# PROBLEM REQUIREMENTS
Return, from the data that follows, each line that holds the word "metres".

DATA RECORDS section start

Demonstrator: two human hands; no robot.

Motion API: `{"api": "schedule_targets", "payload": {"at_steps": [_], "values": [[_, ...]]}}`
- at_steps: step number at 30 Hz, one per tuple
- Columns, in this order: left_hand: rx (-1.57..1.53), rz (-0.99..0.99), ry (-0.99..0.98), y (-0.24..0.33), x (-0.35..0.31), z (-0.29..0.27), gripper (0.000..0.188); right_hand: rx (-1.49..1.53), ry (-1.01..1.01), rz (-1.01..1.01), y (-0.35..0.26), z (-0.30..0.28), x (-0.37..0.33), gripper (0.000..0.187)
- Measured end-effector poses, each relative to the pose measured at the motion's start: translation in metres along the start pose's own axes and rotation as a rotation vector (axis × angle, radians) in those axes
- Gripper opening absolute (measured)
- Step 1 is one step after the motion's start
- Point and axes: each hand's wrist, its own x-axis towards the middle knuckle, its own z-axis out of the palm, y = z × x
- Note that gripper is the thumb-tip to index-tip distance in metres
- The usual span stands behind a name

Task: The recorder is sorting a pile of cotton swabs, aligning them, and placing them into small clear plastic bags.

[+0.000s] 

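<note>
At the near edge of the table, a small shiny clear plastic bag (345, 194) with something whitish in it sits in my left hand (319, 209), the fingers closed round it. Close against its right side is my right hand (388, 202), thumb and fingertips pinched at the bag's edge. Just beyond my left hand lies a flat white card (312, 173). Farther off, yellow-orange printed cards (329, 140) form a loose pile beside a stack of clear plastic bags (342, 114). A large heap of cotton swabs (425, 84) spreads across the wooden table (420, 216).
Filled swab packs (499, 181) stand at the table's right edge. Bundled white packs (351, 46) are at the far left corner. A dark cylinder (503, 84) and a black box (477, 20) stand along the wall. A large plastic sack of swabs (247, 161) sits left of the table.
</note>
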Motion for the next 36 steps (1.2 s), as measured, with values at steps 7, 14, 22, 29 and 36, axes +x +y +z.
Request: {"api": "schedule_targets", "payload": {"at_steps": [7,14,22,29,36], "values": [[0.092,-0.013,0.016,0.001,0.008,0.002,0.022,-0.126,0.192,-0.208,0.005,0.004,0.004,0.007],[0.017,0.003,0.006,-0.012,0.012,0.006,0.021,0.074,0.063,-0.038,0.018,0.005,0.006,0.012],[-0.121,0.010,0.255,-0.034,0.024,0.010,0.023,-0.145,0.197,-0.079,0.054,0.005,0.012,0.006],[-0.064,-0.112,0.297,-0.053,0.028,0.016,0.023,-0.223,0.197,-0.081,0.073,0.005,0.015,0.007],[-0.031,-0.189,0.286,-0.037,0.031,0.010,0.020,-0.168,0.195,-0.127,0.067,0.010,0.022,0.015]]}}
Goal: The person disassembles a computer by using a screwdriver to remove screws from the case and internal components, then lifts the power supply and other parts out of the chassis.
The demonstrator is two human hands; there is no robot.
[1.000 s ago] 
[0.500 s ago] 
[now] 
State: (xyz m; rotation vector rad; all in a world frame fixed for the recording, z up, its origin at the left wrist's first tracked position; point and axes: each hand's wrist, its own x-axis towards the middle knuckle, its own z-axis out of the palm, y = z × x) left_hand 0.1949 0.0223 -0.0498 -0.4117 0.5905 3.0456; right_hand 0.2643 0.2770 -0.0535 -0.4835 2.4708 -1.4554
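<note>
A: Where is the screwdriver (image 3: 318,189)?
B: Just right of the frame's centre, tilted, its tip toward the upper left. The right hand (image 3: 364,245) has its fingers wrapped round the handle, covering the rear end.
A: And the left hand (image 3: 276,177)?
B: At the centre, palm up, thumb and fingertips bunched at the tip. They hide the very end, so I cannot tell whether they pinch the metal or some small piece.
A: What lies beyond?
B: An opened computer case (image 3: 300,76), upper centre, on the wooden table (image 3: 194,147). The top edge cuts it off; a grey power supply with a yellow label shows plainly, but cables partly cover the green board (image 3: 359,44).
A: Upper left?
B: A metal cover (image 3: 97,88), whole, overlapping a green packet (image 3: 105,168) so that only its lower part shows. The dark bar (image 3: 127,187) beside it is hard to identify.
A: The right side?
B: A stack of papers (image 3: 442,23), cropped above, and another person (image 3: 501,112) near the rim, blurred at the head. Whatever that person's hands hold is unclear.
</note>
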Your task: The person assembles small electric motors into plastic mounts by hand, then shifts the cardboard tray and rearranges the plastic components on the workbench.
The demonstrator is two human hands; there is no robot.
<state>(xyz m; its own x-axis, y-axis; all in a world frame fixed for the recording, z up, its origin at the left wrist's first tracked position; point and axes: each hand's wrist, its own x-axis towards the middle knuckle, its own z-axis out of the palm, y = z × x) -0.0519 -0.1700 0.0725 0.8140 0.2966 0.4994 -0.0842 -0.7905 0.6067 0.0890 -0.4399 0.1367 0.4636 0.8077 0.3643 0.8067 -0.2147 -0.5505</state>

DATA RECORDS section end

# TASK RESPONSE
- Measured end-effector poses, each relative to the pose measured at the motion's start: translation in metres along the start pose's own axes and rotation as a rotation vector (axis × angle, radians) in those axes
- Note that gripper is the thumb-tip to index-tip distance in metres

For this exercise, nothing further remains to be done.